All lines below containing the string "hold" are to be copied.

(Records from a dataset)
Start of Block
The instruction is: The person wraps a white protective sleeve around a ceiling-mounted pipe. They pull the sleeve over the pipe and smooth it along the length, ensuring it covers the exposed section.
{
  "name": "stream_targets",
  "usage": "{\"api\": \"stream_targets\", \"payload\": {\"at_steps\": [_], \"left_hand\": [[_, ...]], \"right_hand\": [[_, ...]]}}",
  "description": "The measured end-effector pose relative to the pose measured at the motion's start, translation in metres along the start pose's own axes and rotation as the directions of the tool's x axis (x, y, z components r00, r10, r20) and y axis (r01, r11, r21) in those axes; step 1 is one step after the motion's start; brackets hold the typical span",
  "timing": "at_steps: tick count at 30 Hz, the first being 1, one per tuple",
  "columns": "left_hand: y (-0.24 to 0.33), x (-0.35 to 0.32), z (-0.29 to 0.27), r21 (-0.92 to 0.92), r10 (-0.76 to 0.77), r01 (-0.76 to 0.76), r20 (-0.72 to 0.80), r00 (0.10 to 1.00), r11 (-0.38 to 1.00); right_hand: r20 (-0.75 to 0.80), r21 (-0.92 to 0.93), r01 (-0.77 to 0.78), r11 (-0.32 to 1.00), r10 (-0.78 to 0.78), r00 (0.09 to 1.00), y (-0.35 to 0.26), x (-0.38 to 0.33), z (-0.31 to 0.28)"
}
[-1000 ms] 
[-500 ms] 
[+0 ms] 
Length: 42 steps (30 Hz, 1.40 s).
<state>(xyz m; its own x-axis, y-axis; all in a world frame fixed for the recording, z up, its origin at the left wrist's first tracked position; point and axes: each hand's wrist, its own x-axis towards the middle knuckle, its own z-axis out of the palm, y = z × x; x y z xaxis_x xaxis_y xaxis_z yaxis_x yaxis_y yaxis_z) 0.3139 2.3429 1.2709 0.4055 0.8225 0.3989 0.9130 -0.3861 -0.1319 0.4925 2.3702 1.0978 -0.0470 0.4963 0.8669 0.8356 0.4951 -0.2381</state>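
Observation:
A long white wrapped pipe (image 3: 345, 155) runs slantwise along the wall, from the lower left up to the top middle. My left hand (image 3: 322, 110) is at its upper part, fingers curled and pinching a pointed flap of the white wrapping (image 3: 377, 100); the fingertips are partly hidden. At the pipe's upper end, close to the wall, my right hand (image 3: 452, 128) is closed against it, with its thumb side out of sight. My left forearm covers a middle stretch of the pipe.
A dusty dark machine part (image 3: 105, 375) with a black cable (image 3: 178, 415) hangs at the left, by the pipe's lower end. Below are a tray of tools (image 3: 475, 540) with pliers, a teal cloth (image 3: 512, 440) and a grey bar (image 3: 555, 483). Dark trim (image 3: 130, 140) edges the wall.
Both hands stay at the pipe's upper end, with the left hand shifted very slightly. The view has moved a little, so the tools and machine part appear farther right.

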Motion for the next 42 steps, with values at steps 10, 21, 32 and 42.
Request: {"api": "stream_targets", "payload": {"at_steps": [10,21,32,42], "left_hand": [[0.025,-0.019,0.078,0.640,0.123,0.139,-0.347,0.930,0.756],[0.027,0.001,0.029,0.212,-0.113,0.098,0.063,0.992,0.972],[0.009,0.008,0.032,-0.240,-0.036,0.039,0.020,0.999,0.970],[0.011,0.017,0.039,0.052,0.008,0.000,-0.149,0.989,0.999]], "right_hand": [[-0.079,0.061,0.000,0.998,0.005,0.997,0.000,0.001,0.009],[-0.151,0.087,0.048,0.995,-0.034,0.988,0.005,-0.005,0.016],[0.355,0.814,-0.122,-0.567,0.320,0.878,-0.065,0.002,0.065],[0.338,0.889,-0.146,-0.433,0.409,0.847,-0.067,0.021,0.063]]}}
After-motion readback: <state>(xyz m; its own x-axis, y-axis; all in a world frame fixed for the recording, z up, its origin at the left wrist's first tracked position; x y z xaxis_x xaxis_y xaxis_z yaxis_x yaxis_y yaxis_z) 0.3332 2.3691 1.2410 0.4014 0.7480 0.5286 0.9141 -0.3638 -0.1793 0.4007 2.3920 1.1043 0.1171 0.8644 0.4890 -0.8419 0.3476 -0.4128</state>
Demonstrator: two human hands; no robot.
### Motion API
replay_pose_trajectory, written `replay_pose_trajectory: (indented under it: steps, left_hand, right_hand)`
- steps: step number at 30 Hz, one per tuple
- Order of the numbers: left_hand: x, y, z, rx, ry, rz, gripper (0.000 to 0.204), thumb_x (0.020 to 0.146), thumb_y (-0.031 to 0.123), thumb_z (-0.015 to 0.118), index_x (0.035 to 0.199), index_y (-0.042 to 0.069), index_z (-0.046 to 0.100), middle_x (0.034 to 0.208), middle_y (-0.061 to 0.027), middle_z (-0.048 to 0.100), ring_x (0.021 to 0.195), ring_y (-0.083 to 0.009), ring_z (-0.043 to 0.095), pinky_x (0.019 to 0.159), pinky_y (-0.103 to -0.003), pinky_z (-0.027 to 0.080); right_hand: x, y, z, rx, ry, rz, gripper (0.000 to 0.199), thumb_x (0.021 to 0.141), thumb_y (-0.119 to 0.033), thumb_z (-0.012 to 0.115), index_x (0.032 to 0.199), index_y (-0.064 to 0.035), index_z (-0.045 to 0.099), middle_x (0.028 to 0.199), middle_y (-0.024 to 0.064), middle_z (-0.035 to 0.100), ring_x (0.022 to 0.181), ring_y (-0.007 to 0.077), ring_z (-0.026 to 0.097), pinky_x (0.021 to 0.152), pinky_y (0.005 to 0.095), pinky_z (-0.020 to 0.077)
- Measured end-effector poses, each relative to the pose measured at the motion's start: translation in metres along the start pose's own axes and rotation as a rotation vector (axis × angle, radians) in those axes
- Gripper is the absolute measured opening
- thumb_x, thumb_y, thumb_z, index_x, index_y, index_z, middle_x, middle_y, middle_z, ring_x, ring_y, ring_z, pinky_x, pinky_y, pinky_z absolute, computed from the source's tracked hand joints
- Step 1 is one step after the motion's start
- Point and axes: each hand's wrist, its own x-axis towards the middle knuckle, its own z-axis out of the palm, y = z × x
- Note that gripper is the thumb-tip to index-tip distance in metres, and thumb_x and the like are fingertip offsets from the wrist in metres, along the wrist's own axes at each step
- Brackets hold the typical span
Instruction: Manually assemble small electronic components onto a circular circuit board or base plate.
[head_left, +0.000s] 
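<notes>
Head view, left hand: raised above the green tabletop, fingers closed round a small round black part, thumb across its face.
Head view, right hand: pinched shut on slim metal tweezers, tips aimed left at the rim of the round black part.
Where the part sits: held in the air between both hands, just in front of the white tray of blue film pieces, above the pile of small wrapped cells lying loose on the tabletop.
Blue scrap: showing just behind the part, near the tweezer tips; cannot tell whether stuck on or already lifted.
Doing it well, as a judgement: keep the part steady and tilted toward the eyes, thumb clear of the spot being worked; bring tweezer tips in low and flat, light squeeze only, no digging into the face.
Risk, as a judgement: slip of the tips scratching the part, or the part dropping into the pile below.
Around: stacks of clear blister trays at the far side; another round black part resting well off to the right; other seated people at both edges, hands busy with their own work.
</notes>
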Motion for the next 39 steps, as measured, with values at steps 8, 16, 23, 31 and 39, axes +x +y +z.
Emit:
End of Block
- SOLUTION -
  "description": "The measured end-effector pose relative to the pose measured at the motion's start, translation in metres along the start pose's own axes and rotation as the directions of the tool's x axis (x, y, z components r00, r10, r20) and y axis (r01, r11, r21) in those axes; step 1 is one step after the motion's start; brackets hold the typical span",
- Brackets hold the typical span

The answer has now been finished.